* Task directions: Please return every line from the entries that has the string "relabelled" in it.

* Exercise data:
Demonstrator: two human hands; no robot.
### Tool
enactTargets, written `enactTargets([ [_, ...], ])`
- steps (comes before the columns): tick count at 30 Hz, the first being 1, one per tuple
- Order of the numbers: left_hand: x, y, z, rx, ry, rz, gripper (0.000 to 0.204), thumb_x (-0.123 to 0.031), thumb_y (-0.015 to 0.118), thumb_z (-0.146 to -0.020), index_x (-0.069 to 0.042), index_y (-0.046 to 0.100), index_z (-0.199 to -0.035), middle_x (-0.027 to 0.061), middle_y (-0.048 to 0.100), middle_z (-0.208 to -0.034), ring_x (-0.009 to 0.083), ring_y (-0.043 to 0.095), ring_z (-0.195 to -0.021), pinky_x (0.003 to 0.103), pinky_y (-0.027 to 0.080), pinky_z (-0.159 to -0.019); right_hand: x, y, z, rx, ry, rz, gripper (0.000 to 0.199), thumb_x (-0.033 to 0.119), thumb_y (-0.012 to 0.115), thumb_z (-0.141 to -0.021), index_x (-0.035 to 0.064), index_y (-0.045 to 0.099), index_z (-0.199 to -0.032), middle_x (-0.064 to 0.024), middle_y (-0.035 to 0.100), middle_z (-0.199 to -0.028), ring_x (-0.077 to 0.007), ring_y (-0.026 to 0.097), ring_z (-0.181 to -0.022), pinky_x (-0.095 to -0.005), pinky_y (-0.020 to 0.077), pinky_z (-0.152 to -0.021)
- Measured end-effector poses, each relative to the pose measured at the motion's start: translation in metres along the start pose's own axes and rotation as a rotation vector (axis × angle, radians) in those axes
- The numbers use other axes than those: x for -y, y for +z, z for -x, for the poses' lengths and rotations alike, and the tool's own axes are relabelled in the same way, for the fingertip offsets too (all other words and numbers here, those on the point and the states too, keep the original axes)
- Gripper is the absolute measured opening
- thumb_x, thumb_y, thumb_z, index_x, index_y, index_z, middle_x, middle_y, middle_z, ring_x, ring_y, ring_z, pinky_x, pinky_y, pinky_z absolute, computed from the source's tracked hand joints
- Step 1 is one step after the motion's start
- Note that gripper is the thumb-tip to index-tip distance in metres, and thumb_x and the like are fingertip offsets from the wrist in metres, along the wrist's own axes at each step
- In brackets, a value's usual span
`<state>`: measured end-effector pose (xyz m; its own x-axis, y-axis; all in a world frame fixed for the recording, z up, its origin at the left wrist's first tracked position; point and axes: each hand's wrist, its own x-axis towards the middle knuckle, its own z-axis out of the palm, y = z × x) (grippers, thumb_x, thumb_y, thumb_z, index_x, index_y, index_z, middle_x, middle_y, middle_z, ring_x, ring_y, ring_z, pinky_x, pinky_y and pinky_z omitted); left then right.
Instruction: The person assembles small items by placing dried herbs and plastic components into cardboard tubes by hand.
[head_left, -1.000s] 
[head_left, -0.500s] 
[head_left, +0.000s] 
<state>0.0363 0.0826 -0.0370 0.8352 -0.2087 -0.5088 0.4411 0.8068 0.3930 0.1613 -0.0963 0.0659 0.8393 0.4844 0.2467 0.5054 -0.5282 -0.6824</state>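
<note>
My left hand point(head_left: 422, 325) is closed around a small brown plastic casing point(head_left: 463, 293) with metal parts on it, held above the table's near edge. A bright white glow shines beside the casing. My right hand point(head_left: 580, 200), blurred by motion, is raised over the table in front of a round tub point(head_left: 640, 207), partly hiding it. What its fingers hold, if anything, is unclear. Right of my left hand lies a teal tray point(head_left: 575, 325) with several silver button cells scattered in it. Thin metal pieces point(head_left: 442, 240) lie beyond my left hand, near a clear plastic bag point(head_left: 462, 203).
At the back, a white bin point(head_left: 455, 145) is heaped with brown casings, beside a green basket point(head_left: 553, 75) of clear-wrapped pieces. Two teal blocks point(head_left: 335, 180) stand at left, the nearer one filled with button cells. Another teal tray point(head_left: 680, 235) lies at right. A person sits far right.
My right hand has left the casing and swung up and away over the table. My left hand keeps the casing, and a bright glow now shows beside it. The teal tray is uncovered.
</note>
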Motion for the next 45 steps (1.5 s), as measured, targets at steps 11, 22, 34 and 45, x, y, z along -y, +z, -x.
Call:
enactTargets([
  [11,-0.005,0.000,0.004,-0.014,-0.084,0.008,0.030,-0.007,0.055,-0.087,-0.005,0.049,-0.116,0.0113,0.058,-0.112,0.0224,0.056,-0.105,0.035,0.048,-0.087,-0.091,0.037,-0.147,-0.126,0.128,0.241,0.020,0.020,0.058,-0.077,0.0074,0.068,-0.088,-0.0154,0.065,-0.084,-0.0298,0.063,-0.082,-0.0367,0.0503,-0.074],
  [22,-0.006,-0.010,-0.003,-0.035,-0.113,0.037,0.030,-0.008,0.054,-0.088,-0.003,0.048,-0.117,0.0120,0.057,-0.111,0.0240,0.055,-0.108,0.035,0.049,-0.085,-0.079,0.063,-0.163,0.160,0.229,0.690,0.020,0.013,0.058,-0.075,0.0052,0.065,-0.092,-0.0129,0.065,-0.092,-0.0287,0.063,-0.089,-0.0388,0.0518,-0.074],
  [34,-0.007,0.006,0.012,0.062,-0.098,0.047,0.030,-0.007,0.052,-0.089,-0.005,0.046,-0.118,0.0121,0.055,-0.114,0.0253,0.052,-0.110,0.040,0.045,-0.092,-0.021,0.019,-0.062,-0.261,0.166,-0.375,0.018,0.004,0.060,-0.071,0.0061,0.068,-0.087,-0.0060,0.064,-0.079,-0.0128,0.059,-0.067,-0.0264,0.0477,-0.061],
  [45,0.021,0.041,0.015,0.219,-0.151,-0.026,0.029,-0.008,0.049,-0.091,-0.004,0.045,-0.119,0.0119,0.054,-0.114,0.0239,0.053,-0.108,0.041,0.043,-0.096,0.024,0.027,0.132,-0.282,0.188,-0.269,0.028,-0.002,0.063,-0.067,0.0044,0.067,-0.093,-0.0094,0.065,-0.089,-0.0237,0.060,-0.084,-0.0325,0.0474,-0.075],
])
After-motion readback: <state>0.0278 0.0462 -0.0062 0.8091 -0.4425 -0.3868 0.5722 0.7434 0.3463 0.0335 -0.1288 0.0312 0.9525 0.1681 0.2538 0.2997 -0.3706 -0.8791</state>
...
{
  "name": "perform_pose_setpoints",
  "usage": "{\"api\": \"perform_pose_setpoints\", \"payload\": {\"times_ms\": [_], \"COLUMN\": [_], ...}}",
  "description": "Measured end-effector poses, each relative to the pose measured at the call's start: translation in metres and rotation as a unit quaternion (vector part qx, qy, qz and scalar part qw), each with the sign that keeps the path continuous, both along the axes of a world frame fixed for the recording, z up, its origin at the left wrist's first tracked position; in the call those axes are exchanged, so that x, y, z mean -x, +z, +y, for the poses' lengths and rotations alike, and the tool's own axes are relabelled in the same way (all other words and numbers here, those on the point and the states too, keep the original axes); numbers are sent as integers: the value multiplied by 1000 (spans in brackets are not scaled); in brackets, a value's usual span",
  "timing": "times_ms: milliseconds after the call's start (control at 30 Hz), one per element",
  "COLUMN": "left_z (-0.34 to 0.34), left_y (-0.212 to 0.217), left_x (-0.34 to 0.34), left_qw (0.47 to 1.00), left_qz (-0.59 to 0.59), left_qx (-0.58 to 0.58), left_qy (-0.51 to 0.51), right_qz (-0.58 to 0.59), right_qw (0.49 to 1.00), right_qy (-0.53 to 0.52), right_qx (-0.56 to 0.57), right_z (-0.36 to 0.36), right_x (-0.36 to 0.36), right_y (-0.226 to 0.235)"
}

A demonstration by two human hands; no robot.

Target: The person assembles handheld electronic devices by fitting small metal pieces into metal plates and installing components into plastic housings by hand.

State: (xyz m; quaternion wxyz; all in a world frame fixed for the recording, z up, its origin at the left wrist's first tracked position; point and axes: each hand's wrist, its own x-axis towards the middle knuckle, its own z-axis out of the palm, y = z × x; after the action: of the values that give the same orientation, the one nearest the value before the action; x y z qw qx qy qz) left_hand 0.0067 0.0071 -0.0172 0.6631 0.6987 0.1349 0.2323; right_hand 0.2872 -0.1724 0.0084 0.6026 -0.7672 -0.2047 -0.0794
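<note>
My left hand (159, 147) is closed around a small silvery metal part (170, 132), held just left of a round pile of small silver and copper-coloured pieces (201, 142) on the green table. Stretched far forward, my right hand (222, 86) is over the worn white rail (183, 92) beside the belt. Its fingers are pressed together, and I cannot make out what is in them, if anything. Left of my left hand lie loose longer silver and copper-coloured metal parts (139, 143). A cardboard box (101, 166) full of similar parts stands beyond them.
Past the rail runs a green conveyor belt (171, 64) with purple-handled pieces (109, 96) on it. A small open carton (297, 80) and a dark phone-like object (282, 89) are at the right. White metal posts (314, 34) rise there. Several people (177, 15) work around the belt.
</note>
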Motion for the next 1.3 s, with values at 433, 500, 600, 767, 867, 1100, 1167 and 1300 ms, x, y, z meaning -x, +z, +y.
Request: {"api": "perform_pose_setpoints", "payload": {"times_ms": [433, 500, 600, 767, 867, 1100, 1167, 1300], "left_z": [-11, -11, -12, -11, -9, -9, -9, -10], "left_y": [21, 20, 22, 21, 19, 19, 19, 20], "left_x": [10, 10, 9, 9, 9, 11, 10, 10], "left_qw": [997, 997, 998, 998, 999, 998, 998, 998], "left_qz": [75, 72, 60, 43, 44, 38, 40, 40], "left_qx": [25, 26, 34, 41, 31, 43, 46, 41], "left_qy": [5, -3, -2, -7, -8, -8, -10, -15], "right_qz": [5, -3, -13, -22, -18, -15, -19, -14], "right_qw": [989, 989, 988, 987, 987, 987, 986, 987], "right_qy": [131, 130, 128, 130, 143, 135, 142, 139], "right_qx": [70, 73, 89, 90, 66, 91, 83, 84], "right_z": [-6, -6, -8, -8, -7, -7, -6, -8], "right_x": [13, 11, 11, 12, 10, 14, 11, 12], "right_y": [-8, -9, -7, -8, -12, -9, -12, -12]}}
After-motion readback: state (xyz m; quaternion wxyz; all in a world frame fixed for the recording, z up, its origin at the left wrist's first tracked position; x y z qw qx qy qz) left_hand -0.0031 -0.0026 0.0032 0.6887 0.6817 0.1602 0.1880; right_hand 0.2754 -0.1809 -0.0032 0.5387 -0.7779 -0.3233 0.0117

* Solution to this problem:
- The numbers use other axes than those: x for -y, y for +z, z for -x, for the poses' lengths and rotations alike, and the tool's own axes are relabelled in the same way, for the fingertip offsets too (all other words and numbers here, those on the point and the states too, keep the original axes)
  "description": "Measured end-effector poses, each relative to the pose measured at the call's start: translation in metres and rotation as a unit quaternion (vector part qx, qy, qz and scalar part qw), each with the sign that keeps the path continuous, both along the axes of a world frame fixed for the recording, z up, its origin at the left wrist's first tracked position; in the call those axes are exchanged, so that x, y, z mean -x, +z, +y, for the poses' lengths and rotations alike, and the tool's own axes are relabelled in the same way (all other words and numbers here, those on the point and the states too, keep the original axes); numbers are sent as integers: the value multiplied by 1000 (spans in brackets are not scaled); in brackets, a value's usual span",

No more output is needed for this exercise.